EXERCISE INSTRUCTIONS = Give back all of the data exactly. Leave nothing out.

==*==

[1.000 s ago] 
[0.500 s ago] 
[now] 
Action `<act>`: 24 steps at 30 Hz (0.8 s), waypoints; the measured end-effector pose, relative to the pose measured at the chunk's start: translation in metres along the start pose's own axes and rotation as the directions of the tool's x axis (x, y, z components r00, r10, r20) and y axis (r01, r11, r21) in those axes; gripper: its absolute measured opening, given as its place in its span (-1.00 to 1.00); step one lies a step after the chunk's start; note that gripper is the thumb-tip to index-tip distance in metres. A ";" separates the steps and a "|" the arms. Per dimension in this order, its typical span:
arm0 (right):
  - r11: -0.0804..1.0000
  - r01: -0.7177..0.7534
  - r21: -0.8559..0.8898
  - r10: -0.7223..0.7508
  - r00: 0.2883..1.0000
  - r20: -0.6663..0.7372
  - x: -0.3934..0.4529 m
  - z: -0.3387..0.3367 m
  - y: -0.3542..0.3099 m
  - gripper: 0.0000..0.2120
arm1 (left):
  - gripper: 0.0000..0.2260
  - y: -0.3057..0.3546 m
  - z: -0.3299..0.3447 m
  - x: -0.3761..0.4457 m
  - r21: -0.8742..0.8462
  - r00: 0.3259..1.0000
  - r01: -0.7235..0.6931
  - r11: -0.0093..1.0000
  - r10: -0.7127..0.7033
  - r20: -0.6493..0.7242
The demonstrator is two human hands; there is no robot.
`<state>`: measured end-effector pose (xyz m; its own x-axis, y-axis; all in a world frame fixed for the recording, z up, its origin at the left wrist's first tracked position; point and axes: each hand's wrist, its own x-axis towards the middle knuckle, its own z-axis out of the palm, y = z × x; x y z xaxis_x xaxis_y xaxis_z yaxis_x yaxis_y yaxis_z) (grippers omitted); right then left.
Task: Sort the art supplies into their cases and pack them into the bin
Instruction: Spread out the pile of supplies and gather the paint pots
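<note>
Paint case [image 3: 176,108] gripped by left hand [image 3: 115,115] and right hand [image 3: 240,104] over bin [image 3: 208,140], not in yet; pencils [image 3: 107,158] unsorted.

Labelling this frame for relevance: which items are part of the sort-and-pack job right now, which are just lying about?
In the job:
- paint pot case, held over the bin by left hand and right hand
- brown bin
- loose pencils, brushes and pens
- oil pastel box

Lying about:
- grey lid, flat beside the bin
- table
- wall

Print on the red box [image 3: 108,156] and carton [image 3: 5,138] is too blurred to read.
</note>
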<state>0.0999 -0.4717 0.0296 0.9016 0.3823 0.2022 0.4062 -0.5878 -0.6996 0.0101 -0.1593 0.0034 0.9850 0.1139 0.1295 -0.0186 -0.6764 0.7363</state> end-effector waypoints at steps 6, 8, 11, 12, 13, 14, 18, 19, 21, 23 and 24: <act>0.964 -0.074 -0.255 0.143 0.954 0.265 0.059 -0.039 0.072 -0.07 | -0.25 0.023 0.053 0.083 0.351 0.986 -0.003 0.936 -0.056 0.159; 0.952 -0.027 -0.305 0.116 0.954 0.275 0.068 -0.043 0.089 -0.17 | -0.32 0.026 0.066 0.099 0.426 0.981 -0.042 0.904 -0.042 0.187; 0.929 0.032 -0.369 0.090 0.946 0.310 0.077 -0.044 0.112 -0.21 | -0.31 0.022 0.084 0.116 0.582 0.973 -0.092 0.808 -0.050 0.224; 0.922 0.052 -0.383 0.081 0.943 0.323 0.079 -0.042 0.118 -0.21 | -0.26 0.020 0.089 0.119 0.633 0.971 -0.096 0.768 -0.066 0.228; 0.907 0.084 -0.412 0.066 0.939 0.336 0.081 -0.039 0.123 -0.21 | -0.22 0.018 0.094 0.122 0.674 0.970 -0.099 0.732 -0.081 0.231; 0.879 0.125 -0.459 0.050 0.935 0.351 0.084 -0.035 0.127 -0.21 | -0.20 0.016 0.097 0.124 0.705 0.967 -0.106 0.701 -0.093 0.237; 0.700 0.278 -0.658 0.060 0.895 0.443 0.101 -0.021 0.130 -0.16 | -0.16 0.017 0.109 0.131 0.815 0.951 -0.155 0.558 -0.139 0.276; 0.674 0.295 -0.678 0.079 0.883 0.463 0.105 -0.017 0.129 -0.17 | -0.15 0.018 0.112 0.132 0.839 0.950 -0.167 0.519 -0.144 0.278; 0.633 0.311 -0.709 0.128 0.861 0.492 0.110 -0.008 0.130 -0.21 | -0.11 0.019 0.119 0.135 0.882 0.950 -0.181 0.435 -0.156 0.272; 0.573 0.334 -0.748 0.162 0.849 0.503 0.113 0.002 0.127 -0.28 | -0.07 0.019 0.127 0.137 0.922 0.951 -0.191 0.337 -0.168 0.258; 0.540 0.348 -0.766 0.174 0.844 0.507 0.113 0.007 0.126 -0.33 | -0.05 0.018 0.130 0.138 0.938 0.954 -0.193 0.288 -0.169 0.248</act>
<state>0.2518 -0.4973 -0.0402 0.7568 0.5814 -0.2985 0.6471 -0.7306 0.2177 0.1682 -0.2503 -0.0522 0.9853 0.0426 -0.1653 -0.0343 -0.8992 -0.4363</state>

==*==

RESPONSE FOR THIS EXERCISE =
[1.000 s ago] 
[0.500 s ago] 
[now] 
Action `<act>`: 24 steps at 30 Hz (0.8 s), waypoints; the measured end-effector pose, relative to the pose measured at the chunk's start: translation in metres along the start pose's own axes and rotation as the directions of the tool's x axis (x, y, z components r00, r10, r20) and y axis (r01, r11, r21) in those axes; gripper: its absolute measured opening, given as its place in its span (-1.00 to 1.00); step one lies a step after the chunk's start; note that gripper is the thumb-tip to index-tip distance in metres. A ";" separates the steps and a "|" the arms. Per dimension in this order, its typical span:
arm0 (right):
  - r11: -0.0804..1.0000
  - r01: -0.7177..0.7534
  - r21: -0.8559..0.8898
  - r10: -0.7223..0.7508
  - r00: 0.2883..1.0000
  - r20: -0.6663..0.7372
  - x: -0.3934..0.4529 m
  - z: -0.3387..0.3367 m
  - y: -0.3542..0.3099 m
  - gripper: 0.0000..0.2120
arm1 (left):
  - gripper: 0.0000..0.2260
  - y: -0.3057..0.3546 m
  - z: -0.3299..0.3447 m
  - x: -0.3761..0.4457 m
  - r21: -0.8742..0.8462
  - r00: 0.3259..1.0000
  - r01: -0.7235..0.6931
  - r11: -0.0093..1.0000
  - r10: -0.7127..0.7033
  - r20: -0.6493..0.7242
The demonstrator is two human hands; there is no robot.
`<state>`: measured end-effector pose (xyz m; its own x-axis, y-axis; all in a world frame fixed for the recording, z up, its origin at the left wrist's first tracked position; point and axes: each hand's wrist, its own x-axis towards the middle knuckle, its own z-axis out of the palm, y = z × x; x y z xaxis_x xaxis_y xaxis_z yaxis_x yaxis_y yaxis_z) (grippers omitted); right then left.
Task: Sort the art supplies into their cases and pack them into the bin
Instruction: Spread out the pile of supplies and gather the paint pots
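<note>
Paint case [image 3: 176,108] gripped by left hand [image 3: 115,115] and right hand [image 3: 240,104] over bin [image 3: 208,140], not in yet; pencils [image 3: 107,158] unsorted.

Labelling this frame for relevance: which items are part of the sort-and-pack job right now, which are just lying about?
In the job:
- paint pot case, held over the bin by left hand and right hand
- brown bin
- loose pencils, brushes and pens
- oil pastel box

Lying about:
- grey lid, flat beside the bin
- table
- wall

Print on the red box [image 3: 108,156] and carton [image 3: 5,138] is too blurred to read.
</note>
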<state>0.0999 -0.4717 0.0296 0.9016 0.3823 0.2022 0.4062 -0.5878 -0.6996 0.0101 -0.1593 0.0034 0.9850 0.1139 0.1295 -0.0186 -0.6764 0.7363</state> end-effector waypoints at steps 6, 8, 11, 12, 13, 14, 18, 19, 21, 23 and 24: <act>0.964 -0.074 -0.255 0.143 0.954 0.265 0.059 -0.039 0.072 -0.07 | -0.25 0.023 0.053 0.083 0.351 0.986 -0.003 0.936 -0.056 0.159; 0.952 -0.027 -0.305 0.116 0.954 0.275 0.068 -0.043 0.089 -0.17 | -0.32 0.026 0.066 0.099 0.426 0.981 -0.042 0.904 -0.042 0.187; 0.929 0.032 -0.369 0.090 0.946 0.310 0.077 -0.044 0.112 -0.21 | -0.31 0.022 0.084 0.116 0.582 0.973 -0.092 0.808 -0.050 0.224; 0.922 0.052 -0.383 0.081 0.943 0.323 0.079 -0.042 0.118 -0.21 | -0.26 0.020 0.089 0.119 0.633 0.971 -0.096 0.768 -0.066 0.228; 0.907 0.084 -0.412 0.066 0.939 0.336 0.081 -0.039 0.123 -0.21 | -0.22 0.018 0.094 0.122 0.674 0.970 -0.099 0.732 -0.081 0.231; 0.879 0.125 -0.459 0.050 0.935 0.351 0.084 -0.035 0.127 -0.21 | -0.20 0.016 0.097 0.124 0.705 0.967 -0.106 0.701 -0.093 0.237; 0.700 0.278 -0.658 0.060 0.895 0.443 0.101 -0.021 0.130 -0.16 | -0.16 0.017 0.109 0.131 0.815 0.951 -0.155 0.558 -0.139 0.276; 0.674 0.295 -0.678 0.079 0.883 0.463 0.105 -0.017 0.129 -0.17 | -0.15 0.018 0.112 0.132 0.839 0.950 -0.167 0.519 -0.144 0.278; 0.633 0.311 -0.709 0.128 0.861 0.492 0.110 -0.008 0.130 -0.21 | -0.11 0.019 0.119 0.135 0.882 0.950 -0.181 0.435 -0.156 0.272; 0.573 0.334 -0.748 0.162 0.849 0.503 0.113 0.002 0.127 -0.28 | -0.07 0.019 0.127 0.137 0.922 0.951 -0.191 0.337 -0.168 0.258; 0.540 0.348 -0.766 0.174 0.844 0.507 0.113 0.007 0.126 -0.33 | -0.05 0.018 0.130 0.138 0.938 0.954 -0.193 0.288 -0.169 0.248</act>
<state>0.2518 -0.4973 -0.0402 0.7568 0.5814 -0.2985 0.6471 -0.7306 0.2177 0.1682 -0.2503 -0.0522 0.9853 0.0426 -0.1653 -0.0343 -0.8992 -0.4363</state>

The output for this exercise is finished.